21. Use Multi-Attach for high availability

Multi-Attach is designed for specialized scenarios where uptime is critical — like clustered databases or applications that need immediate failover. By allowing multiple EC2 instances to access the same io1 or io2 volume, it reduces downtime risk and improves resilience.

But it comes at a price: since Multi-Attach only works on provisioned IOPS SSDs, you’re paying for premium storage whether you fully use it or not. For most workloads, that cost outweighs the benefits. For mission-critical systems, however, the trade-off is worth it.

The Bottom Line

Amazon EBS underpins countless workloads on AWS, but without active management it can quietly become one of the most expensive parts of your bill. The strategies in this guide — from picking the right volume types to pruning snapshots and automating policies — show how much room there is to cut waste and align storage costs with actual needs.

The challenge is that optimization isn’t a one-time project. Volumes grow, workloads shift, and snapshots accumulate every day. That’s why visibility and automation are critical. nOps provides both: a single place to see every EBS volume across accounts, identify which ones are driving costs, and take action instantly — whether that’s rightsizing, cleaning up, or automating lifecycle policies.

Schedule a nOps demo, or start your free trial today!

FAQ: How To Reduce EBS Cost

What is the AWS tool for cost optimization?

AWS offers several tools, including Cost Explorer, Trusted Advisor, and Compute Optimizer, to help identify savings opportunities. These provide visibility into spend patterns and efficiency recommendations.

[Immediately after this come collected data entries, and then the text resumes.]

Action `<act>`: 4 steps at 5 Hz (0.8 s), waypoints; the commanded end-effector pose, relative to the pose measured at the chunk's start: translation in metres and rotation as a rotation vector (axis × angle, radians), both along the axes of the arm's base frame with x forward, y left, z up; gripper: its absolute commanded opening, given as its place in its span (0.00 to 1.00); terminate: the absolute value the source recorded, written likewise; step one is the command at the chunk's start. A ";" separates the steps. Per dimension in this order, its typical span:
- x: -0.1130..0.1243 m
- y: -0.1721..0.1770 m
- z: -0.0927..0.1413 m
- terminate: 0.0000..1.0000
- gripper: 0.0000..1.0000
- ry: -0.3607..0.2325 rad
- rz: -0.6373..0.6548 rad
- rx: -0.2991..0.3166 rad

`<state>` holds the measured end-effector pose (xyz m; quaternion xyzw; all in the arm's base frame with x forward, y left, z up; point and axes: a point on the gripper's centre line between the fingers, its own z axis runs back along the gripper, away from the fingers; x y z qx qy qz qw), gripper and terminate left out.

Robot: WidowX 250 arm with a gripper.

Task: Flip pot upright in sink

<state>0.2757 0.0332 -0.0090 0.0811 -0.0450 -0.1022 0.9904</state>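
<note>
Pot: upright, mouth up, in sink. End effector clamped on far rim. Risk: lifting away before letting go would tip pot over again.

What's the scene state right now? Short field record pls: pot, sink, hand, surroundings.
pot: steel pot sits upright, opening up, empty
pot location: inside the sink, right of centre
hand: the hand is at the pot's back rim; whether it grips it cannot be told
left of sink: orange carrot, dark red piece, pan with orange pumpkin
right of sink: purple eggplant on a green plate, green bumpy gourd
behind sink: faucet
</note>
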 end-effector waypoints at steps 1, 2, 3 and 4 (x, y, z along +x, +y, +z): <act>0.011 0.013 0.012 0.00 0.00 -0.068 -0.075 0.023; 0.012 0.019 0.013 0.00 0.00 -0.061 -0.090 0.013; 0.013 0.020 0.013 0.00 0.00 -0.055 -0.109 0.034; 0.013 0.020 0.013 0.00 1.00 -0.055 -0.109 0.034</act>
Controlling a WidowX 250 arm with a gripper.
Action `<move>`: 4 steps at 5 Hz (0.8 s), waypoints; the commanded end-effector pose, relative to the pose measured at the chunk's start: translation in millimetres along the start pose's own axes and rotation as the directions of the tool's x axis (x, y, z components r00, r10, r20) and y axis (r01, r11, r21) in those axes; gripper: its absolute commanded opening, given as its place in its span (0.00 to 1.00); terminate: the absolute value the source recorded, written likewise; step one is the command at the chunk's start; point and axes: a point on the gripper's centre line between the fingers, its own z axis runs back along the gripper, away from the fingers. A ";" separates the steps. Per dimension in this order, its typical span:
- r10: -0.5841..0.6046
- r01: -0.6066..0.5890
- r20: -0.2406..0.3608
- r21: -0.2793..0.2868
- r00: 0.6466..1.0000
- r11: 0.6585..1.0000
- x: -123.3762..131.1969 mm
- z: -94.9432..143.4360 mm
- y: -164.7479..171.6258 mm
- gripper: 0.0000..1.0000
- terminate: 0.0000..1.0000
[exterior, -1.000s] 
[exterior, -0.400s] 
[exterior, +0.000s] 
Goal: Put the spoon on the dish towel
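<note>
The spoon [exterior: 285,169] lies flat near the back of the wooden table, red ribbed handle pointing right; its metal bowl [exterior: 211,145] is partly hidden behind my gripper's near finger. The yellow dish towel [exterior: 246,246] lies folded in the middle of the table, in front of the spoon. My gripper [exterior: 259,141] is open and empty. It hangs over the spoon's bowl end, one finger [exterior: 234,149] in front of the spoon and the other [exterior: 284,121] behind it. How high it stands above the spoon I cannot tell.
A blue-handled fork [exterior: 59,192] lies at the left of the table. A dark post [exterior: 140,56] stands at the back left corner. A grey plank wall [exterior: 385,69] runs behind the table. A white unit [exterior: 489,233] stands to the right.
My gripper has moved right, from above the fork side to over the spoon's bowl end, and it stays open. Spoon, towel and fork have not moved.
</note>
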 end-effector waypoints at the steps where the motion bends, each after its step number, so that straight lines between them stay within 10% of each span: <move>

For broader automation and advanced FinOps capabilities, many organizations turn to third-party platforms like nOps.

Which one of the following actions may reduce Amazon EBS costs?

You can reduce EBS costs by deleting unused volumes, switching to lower-cost storage classes like gp3 or sc1, and resizing volumes to match actual workload needs. Snapshots can also be used to archive data at lower cost while freeing up primary storage.

How to optimize EBS?

Optimizing EBS typically involves rightsizing volumes, choosing cost-efficient volume types, and cleaning up unused or unattached disks. Monitoring IOPS and throughput helps match performance with workload requirements. Automation tools like nOps can identify idle resources, enforce lifecycle policies, and shift data to cheaper storage tiers.

What is EBS-optimized in AWS?

An EBS-optimized instance provides dedicated bandwidth between EC2 and EBS volumes. This ensures predictable performance by separating storage traffic from other network activity. While it can improve reliability for I/O-intensive workloads, using EBS-optimized instances may increase costs compared to standard configurations.